The publisher, Gutenberg, is already declaring it a success, as the fourth edition was printed even before sales officially began. “We are already accepting repeat orders,” says Kostas Dardanos of Gutenberg Publications, adding that the success of “Ithaca” also means that “reading is winning as an element of democracy,” adding that “every last small bookstore has ordered the book.”
“A frenzy. You could tell from the pre-orders, but I was still surprised by what happened. People were waiting outside for us to open,” says Alkis Temponeras from the Pleiades bookstore in the downtown Athens neighborhood of Pangrati. He’s still curious about how demand for “Ithaca” will evolve, but judging from the first day it hit the shelves, it is likely not to be “a flash in the pan.”
“Based on the rate of pre-orders, it will do well,” Areti Georgili, from the Free Thinking Zone in Kolonaki, says. She says mainly middle-aged people order “Ithaca,” while students take quick looks from the window. Readers over 35 are also requesting the book at Public in Syntagma, where “Ithaca” “has been selling quickly since the morning,” according to an employee. At the Politeia bookstore, a bookseller informs us that the book is “doing very well, while there are many telephone orders.”

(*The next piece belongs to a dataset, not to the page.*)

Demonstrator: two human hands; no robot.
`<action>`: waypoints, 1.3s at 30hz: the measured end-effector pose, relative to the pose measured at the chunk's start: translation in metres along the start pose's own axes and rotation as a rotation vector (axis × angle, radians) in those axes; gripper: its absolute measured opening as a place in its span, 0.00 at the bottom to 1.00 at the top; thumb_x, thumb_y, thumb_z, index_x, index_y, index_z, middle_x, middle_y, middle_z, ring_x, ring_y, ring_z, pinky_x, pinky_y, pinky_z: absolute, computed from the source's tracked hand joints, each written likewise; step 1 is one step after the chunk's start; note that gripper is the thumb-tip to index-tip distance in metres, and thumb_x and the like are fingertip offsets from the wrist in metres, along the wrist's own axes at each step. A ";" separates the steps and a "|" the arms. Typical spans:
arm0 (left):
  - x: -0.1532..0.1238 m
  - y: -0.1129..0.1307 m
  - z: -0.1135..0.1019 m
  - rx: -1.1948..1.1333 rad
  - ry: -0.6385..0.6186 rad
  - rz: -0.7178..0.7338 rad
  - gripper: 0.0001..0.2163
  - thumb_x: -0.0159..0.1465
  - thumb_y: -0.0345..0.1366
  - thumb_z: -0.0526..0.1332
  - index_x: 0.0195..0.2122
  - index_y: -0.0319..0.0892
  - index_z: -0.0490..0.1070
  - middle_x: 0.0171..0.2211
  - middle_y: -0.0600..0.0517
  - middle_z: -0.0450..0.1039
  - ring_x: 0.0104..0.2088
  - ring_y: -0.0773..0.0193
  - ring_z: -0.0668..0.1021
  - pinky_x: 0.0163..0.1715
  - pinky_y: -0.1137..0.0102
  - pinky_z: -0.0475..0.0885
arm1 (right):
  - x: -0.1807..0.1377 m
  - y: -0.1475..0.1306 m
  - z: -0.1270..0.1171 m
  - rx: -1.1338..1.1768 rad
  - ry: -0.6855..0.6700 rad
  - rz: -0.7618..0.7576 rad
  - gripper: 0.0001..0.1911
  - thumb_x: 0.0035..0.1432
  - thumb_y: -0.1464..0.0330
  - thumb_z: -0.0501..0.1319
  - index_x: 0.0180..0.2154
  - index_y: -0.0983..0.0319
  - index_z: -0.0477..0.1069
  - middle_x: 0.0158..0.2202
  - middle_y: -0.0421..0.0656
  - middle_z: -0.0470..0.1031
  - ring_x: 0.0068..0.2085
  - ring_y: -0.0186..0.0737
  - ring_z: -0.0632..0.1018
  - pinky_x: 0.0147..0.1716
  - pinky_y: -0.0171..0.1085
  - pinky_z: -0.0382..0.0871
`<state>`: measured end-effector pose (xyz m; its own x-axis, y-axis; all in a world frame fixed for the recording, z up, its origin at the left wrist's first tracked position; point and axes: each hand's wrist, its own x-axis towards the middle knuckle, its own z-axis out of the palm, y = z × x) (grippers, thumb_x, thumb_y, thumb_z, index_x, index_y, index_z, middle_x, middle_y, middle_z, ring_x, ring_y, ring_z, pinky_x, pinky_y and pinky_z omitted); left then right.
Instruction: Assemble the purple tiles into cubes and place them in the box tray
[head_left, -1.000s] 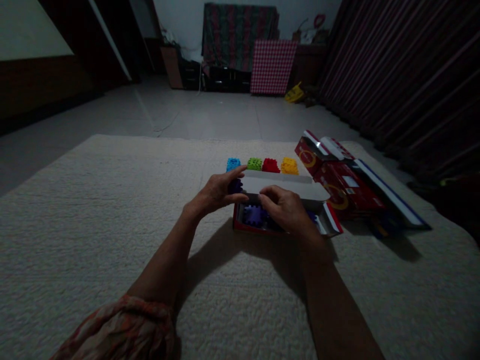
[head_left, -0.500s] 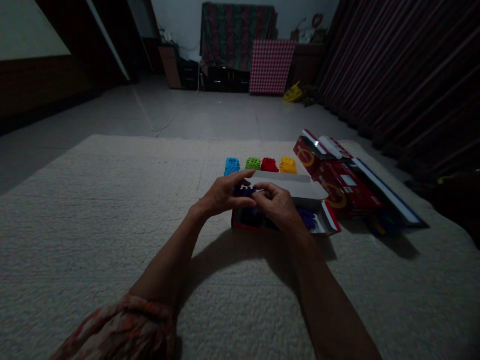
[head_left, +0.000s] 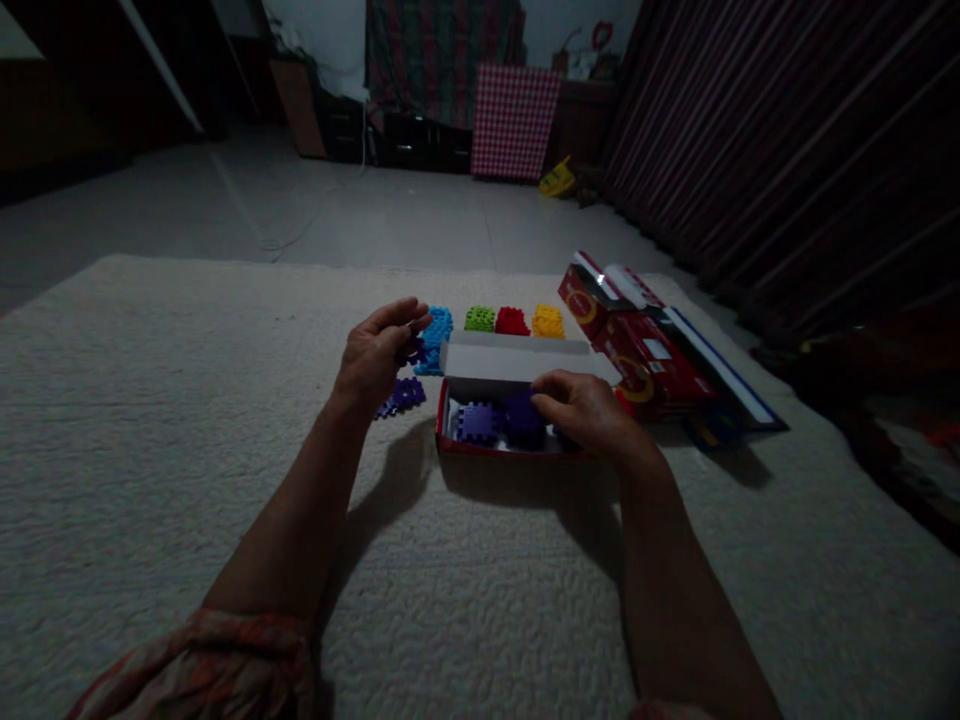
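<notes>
An open red box [head_left: 450, 448] with a white flap lies on the cream rug and holds purple toothed plastic pieces [head_left: 478, 421]. My right hand [head_left: 585, 410] reaches into the box, fingers curled on a purple piece [head_left: 523, 418]. My left hand [head_left: 379, 350] hovers left of the box, fingers pinched on a small purple piece [head_left: 411, 347]. Another purple piece [head_left: 403, 395] lies on the rug just below that hand. Beyond the box sit blue [head_left: 436, 338], green [head_left: 479, 319], red [head_left: 512, 321] and yellow [head_left: 548, 321] stacks in a row.
Larger red toy boxes [head_left: 637, 340] lie opened to the right of the small box. The cream rug [head_left: 187, 400] spreads left and toward me. A dark striped curtain [head_left: 787, 130] hangs at right. A checked red board [head_left: 514, 120] leans at the far wall.
My left hand has moved left, away from the box, carrying a purple piece. My right hand dropped back into the box. A purple piece now lies on the rug. The view shifted right.
</notes>
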<state>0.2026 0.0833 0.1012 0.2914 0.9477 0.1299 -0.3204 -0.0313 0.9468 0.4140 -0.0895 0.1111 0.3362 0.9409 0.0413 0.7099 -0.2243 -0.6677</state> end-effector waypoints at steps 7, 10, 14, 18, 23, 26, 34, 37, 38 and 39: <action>-0.005 0.001 0.006 -0.018 -0.035 -0.034 0.19 0.50 0.28 0.61 0.44 0.39 0.77 0.48 0.43 0.80 0.52 0.51 0.80 0.43 0.64 0.78 | -0.002 0.014 0.005 -0.090 -0.013 0.080 0.08 0.58 0.70 0.61 0.35 0.62 0.80 0.31 0.44 0.82 0.29 0.39 0.79 0.28 0.35 0.69; -0.008 0.000 0.010 -0.020 -0.057 -0.061 0.19 0.50 0.27 0.61 0.44 0.39 0.78 0.47 0.43 0.80 0.52 0.52 0.80 0.43 0.64 0.78 | -0.001 0.016 0.006 -0.157 -0.024 0.070 0.09 0.59 0.72 0.60 0.35 0.62 0.81 0.32 0.45 0.83 0.30 0.40 0.80 0.30 0.35 0.69; -0.013 -0.002 0.016 -0.028 -0.074 -0.102 0.19 0.50 0.27 0.61 0.44 0.39 0.79 0.47 0.43 0.81 0.52 0.52 0.80 0.45 0.65 0.77 | -0.001 0.014 0.006 -0.226 -0.015 0.063 0.10 0.59 0.72 0.60 0.33 0.61 0.81 0.32 0.46 0.83 0.33 0.42 0.81 0.33 0.36 0.69; -0.017 -0.003 0.022 -0.044 -0.088 -0.158 0.18 0.51 0.26 0.61 0.43 0.40 0.80 0.47 0.44 0.81 0.52 0.53 0.80 0.44 0.65 0.76 | -0.003 0.010 0.005 -0.271 -0.026 0.090 0.10 0.59 0.71 0.60 0.31 0.61 0.80 0.30 0.46 0.83 0.32 0.42 0.80 0.32 0.37 0.68; -0.024 -0.003 0.029 -0.089 -0.124 -0.222 0.18 0.50 0.25 0.61 0.42 0.40 0.79 0.46 0.46 0.81 0.49 0.57 0.81 0.39 0.70 0.75 | -0.008 0.003 0.002 -0.329 0.049 0.108 0.08 0.61 0.69 0.61 0.33 0.62 0.79 0.31 0.47 0.82 0.32 0.44 0.80 0.33 0.39 0.69; -0.030 -0.003 0.035 -0.126 -0.165 -0.272 0.18 0.51 0.24 0.61 0.42 0.40 0.78 0.45 0.46 0.81 0.49 0.57 0.82 0.41 0.69 0.74 | -0.010 -0.004 0.007 -0.209 0.162 -0.072 0.05 0.60 0.69 0.62 0.38 0.61 0.77 0.35 0.46 0.82 0.36 0.44 0.81 0.38 0.40 0.72; -0.040 -0.006 0.045 -0.171 -0.260 -0.342 0.20 0.53 0.26 0.61 0.48 0.39 0.76 0.50 0.42 0.79 0.51 0.54 0.80 0.55 0.60 0.70 | -0.006 -0.033 0.055 0.104 0.263 -0.516 0.23 0.58 0.67 0.66 0.55 0.59 0.68 0.55 0.51 0.74 0.57 0.50 0.75 0.56 0.51 0.72; -0.040 -0.009 0.045 -0.148 -0.265 -0.331 0.20 0.55 0.28 0.62 0.49 0.39 0.76 0.51 0.41 0.79 0.53 0.53 0.79 0.57 0.59 0.70 | -0.006 -0.041 0.070 0.107 0.318 -0.503 0.18 0.59 0.70 0.64 0.52 0.57 0.70 0.52 0.49 0.75 0.57 0.49 0.74 0.58 0.51 0.71; -0.041 -0.009 0.045 -0.142 -0.266 -0.327 0.20 0.55 0.28 0.62 0.50 0.39 0.76 0.51 0.41 0.79 0.53 0.53 0.79 0.57 0.59 0.70 | -0.006 -0.043 0.073 0.096 0.331 -0.494 0.16 0.60 0.72 0.62 0.50 0.57 0.71 0.51 0.48 0.75 0.56 0.48 0.74 0.58 0.50 0.71; -0.041 -0.010 0.045 -0.138 -0.266 -0.322 0.20 0.54 0.28 0.62 0.49 0.39 0.76 0.51 0.41 0.79 0.53 0.53 0.79 0.57 0.59 0.71 | -0.006 -0.044 0.074 0.080 0.339 -0.485 0.15 0.60 0.74 0.60 0.49 0.57 0.72 0.50 0.48 0.76 0.57 0.47 0.74 0.59 0.50 0.70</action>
<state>0.2347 0.0308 0.0997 0.6124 0.7868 -0.0771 -0.2874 0.3125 0.9054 0.3348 -0.0668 0.0853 0.1734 0.7944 0.5821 0.7873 0.2433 -0.5665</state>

Evripidis Konstantinidis, of the Konstantinidis bookstores in Thessaloniki, says the book “is already doing well, and since we’re talking about a biography of a sitting politician, which is unusual in Greece, it’s a publishing event.” The comments he hears from buyers are along the lines of “Let’s see what he has to say” or “I hope I don’t regret it.”
The audience buying the book from Tsiopelakos in Trikala seems more solid. “Eighty percent are SYRIZA members, 15% former [party] members and 5% ideological opponents,” the bookstore informs us. “In all the copies we’ve sold, I haven’t seen a single kid or a single woman [buyer],” says Spiros Athanasiou of Adagio II in Nafpaktos. “In fact, it’s mainly bought by SYRIZA friends. The rest don’t touch it. It’s a little strange.”